Task details: The required output is the exact run of lines below that opens at the line with "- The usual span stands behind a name" and closes at the line with "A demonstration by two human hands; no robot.".

Supplied data Block Start

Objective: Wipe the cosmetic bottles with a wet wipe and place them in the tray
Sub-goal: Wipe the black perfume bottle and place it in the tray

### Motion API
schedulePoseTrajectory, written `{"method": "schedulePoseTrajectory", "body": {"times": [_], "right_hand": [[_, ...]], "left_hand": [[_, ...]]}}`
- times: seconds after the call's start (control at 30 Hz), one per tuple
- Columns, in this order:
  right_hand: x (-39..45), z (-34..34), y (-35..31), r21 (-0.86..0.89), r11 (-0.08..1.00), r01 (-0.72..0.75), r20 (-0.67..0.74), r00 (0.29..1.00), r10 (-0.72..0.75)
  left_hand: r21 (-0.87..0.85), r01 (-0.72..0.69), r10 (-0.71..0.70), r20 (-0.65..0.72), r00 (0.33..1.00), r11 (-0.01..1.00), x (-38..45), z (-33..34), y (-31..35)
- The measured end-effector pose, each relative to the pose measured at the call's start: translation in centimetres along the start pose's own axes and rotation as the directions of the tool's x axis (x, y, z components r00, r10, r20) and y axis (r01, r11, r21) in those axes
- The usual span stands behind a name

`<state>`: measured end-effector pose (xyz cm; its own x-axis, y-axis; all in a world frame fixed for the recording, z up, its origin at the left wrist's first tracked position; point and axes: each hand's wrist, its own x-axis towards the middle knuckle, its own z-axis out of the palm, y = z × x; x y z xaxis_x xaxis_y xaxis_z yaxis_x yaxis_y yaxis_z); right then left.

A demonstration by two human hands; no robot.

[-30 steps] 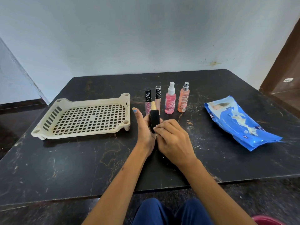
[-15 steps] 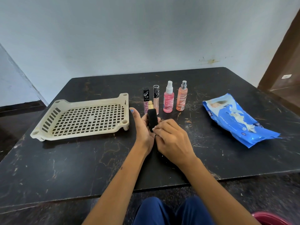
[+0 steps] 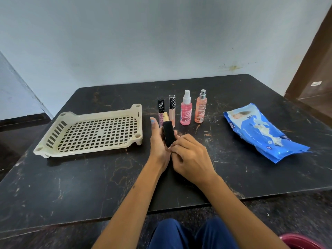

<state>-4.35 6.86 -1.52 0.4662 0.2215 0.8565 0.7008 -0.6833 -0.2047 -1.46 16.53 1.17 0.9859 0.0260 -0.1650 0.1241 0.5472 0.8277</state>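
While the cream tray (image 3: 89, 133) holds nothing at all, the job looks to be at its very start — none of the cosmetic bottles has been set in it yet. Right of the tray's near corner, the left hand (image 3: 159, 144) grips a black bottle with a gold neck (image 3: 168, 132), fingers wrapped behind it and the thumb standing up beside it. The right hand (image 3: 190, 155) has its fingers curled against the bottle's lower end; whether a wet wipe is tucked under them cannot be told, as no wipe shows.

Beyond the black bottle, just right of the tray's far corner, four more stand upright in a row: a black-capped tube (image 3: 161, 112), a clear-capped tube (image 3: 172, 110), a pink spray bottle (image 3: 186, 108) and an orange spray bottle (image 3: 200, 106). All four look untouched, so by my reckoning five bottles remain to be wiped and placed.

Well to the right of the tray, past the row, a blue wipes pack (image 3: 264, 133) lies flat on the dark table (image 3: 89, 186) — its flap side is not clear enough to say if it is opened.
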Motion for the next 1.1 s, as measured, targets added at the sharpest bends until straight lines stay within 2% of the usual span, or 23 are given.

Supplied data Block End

Exercise result:
- The usual span stands behind a name

`<state>`: measured end-effector pose (xyz cm; its own x-axis, y-axis; all in a world frame fixed for the recording, z up, its origin at the left wrist's first tracked position; point and axes: each hand's wrist, its own x-axis towards the middle knuckle, its own z-axis out of the palm, y = z × x; x y z xaxis_x xaxis_y xaxis_z yaxis_x yaxis_y yaxis_z); right then left.

A demonstration by two human hands; no robot.

The work on this exercise is finished.